→ TO DO:
Return exactly the listing's lines, from its first line to the line holding "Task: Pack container", ends included.

---------------

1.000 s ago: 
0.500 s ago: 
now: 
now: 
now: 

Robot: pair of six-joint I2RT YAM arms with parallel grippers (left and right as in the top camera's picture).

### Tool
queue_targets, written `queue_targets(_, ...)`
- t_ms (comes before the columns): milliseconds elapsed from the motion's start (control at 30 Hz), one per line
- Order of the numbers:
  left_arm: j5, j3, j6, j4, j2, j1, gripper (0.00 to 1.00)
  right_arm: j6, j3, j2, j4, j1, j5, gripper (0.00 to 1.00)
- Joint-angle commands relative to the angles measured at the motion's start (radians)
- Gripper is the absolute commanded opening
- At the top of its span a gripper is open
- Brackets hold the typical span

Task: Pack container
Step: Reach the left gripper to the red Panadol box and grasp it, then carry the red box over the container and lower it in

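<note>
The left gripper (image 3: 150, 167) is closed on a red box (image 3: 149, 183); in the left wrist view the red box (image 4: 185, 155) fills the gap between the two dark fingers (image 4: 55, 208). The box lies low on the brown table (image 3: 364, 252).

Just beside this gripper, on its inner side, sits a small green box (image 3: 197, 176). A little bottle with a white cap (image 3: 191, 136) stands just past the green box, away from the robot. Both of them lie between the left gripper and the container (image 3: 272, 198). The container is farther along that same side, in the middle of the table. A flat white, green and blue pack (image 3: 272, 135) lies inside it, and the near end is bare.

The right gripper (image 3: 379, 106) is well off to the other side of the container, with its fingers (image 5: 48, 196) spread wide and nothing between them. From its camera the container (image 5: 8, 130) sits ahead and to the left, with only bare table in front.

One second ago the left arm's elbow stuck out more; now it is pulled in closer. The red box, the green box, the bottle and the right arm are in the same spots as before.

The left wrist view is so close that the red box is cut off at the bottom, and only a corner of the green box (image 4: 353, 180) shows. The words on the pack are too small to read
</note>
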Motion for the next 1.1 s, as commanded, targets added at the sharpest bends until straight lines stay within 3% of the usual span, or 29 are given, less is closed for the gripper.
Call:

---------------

→ REPLY:
1.000 s ago: 
0.500 s ago: 
now: 
now: 
now: 

Robot: pair of six-joint I2RT YAM arms with parallel grippers (left and right as in the top camera's picture).

### Tool
queue_targets, written `queue_targets(_, ...)`
- t_ms (comes before the columns): milliseconds elapsed from the motion's start (control at 30 Hz), one per line
- Order of the numbers:
  left_arm: j5, j3, j6, j4, j2, j1, gripper (0.00 to 1.00)
  right_arm: j6, j3, j2, j4, j1, j5, gripper (0.00 to 1.00)
- Joint-angle commands relative to the angles measured at the motion's start (radians)
- Gripper is the absolute commanded opening
- At the top of its span a gripper is open
- Brackets hold the typical span

Task: Pack container

The required output has been given in full.